Dumb thought. Professional, of course. It was always about the work for him.
He widened his stance. “I’m afraid my lieutenant will disagree with that and so do I.”
“Then I’ll have my LT call yours.” She lifted her hand from her weapon, but he doubted it was due to trusting him.
“Won’t make any difference. Jurisdiction is jurisdiction, and I have skin in the game too. Clarice and Charles have been like surrogate parents to me.”
Her expression tightened, and she looked like she wanted to spit tacks, but she couldn’t very well dispute his connection to Mimi’s only daughter and her husband.
“I could make sure your LT knows about your personal connection, and he’ll take you off the investigation.”

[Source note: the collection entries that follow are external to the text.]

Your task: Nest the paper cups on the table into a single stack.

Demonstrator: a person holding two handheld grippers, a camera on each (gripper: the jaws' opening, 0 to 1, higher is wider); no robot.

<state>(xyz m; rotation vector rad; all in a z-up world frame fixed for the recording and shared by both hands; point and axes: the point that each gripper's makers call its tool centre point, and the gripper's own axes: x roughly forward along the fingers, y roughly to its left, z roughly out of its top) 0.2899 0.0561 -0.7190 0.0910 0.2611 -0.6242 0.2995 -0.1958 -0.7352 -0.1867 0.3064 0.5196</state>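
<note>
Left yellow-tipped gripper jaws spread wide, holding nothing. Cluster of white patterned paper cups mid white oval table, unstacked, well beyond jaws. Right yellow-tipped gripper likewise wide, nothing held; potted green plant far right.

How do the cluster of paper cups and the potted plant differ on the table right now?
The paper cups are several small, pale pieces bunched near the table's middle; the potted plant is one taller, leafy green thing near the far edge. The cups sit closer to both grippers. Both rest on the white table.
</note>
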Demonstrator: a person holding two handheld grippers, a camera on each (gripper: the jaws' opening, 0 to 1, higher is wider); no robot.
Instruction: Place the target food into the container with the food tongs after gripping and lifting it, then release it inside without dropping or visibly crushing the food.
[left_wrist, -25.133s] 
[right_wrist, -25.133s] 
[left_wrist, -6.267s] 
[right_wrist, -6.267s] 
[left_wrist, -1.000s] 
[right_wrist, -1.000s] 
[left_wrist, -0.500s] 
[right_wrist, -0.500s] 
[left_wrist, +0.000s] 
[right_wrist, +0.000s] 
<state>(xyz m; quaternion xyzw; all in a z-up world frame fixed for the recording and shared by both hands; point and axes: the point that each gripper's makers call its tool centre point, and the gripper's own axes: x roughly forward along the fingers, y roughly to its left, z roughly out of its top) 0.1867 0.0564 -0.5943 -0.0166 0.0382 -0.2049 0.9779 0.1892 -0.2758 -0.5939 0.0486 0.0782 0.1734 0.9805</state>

“But you won’t,” he said, feeling confident in his take on the situation.
“How can you be so sure?”
“I don’t know you yet, but the Steele family is well known in law enforcement for your commitment and loyalty to one another.” He shifted, but kept holding her gaze. “So family is important to you, and you won’t use mine against me because you wouldn’t want me to do the same thing to you.”
Londyn stepped closer and peered at him, those big eyes seeming bottomless in the muted bedroom lighting. He caught a hint of a scent reminding him of the peach cobbler his mother used to make, intriguing him even more. Never had he found a fellow detective attractive, and definitely never encountered one that left him with the urge to lessen the distance between them.
“Look,” she said, continuing to hold his gaze. “My family company provided the guards tonight, and we’re vying for a contract for the Vandervoort global business. Tonight is a test to see if we can fit in at the company’s posh events, and the account is important for our company. Regardless of that, I can’t let someone go missing on my watch, and I sure won’t let someone lose their life. So I have to find Mimi.”
“I’m sorry.” For the briefest of moments, he thought to accommodate this woman who piqued his interest. But giving in to her would be personal, and he never did personal. Just business.
He raised his shoulders and continued to hold her gaze, trying to transmit his determination. He was all in—all the time. A leftover from his SEAL days. “I have a responsibility to Clarice and Charles too, and I’m not giving up jurisdiction.”
“Then let’s work together.” Her pleading tone almost made him want to agree.
Almost.
But he didn’t need the distraction of a beautiful detective when he was trying to repay his surrogate parents for the many years they’d blessed him. “Doubtful my LT will go for that. Now if you don’t mind, I’d like to get a look at the note pinned to that pillow and secure my crime scene.”
She curled her hands and vibrated in place as if she wanted to stomp her feet, but marched away. She was beyond angry, and he didn’t blame her. She had a vested interest in this investigation, but so did he. The law was behind his interest, and he would lead this investigation, if his LT didn’t pull him from the case due to his connection to the family. Nate would hold off telling his supervisor about that until it was absolutely necessary. By that time, hopefully Nate would be too invaluable to be replaced.